という反省はあるものの、NICUでの息子は足をばたつかせるあまり周囲にタオルでガードを作られたり、呼びかけると反応したりと、元気なものだった。
カンガルーケアをさせてもらったりもした。最初に沐浴したのはGCUに移ってからだっただろうか。恐る恐るお湯につからせたが、その時の写真を見返すと、ほてった顔をして温かくてうっとりしている息子の姿は、温泉につかる子猿そのものである。ちなみに、息子は今でもお風呂が大好きだ。
十二指腸閉鎖ということで、それまで消化器系が使われていなかったので、母乳を飲ませられるようになるにも時間がかかったが、最初は数十mlから、少しずつ増やしていって、息子はどんどん元気になっていった。
NICUというのは不思議なところである。
入院しているのは新生児ばかりだが、未熟児から障害がある子供、先天性の病気を持っていて手術を待つ子供、経過を慎重に見守る必要がある子供。
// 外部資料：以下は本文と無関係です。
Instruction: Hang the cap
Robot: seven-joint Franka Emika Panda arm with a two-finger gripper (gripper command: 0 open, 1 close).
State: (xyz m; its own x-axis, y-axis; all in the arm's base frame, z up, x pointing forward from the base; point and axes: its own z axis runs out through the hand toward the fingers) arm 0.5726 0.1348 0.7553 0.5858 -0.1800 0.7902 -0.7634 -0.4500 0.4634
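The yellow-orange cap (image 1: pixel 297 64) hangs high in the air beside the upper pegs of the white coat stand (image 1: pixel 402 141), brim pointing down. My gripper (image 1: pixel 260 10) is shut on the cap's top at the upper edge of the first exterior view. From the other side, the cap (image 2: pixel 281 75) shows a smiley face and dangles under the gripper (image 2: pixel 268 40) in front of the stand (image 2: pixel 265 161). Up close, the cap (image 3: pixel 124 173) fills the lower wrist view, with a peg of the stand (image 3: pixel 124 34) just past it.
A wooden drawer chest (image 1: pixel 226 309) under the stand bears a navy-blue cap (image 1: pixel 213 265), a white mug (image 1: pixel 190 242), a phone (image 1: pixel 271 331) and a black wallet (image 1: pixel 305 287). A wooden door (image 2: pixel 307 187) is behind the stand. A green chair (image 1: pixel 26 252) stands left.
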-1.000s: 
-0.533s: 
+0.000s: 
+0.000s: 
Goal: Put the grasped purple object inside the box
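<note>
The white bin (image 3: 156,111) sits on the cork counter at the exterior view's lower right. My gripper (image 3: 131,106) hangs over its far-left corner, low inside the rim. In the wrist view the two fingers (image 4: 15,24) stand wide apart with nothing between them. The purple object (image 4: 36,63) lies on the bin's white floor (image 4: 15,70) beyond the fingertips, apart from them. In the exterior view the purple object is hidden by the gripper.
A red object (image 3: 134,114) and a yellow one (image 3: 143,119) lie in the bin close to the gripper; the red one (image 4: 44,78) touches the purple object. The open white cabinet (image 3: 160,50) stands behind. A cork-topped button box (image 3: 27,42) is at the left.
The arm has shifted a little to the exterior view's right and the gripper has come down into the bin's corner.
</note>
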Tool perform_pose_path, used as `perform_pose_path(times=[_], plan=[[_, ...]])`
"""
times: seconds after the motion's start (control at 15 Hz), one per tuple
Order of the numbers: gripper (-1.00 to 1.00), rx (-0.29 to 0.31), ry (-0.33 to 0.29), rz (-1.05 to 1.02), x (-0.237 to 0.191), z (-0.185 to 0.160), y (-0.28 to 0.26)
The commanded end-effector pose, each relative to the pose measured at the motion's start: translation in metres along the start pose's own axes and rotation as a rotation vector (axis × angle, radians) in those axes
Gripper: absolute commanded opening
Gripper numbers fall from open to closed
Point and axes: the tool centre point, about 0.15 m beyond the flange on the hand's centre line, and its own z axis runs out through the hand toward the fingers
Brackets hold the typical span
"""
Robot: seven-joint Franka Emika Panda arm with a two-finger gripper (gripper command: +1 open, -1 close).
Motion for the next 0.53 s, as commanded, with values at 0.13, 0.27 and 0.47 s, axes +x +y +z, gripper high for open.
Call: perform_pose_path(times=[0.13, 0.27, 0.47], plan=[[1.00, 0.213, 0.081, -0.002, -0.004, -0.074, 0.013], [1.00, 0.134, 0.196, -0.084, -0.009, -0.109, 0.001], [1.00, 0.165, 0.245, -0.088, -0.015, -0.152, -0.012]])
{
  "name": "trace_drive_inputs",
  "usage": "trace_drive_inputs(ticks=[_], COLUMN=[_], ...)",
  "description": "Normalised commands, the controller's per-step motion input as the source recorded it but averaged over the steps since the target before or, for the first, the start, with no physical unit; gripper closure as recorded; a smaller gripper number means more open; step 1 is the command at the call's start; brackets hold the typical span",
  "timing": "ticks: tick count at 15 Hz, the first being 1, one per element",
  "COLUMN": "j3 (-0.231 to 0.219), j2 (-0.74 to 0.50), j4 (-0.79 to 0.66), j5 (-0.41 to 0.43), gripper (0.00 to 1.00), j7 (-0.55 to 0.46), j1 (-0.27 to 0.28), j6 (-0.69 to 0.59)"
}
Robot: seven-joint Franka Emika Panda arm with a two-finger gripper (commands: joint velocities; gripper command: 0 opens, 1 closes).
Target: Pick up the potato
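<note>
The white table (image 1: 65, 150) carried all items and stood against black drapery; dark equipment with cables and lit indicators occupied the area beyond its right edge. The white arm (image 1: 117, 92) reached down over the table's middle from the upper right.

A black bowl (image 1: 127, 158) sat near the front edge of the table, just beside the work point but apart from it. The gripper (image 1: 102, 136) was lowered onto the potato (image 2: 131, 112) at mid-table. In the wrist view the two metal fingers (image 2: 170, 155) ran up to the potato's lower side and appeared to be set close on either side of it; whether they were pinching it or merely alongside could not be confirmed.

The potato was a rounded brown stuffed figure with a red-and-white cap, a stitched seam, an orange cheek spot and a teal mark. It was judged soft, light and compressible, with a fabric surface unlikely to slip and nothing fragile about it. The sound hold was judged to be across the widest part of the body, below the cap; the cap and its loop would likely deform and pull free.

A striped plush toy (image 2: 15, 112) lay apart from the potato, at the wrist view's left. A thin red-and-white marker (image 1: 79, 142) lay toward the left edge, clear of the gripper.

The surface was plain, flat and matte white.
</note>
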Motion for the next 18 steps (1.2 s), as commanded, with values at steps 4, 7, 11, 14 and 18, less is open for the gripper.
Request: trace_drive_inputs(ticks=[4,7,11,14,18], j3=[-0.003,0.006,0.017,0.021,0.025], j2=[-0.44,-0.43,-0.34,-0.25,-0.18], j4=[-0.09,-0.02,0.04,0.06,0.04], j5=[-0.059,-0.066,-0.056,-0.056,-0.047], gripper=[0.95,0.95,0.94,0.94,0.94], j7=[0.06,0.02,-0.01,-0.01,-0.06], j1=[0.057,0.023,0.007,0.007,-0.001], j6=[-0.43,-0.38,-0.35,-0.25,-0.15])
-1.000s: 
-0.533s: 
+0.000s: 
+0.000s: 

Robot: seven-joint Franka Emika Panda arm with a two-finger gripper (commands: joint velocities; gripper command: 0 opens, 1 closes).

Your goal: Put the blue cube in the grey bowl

他の子供はどんな感じなのか気になる一方で、場所が場所だけにプライバシーへの配慮は一段厳しいものが求められる。
「赤ちゃん生まれたのねー、元気でよかったわねー」という世界ではないのだ。
ただひたすらに、自分たちの子供が今日も生きているかを確認するだけで、エネルギーのほとんどを消耗してしまう。
そんな親の消耗を知ってか知らずか、息子は順調に快復していった。
ずいぶん入院していたような気がするのだが、当時の記録を読み返してみると、退院したのは生まれてから3週間後のことだった。手術してからは20日も経っていない。
そうして彼は、自宅へとやってきた。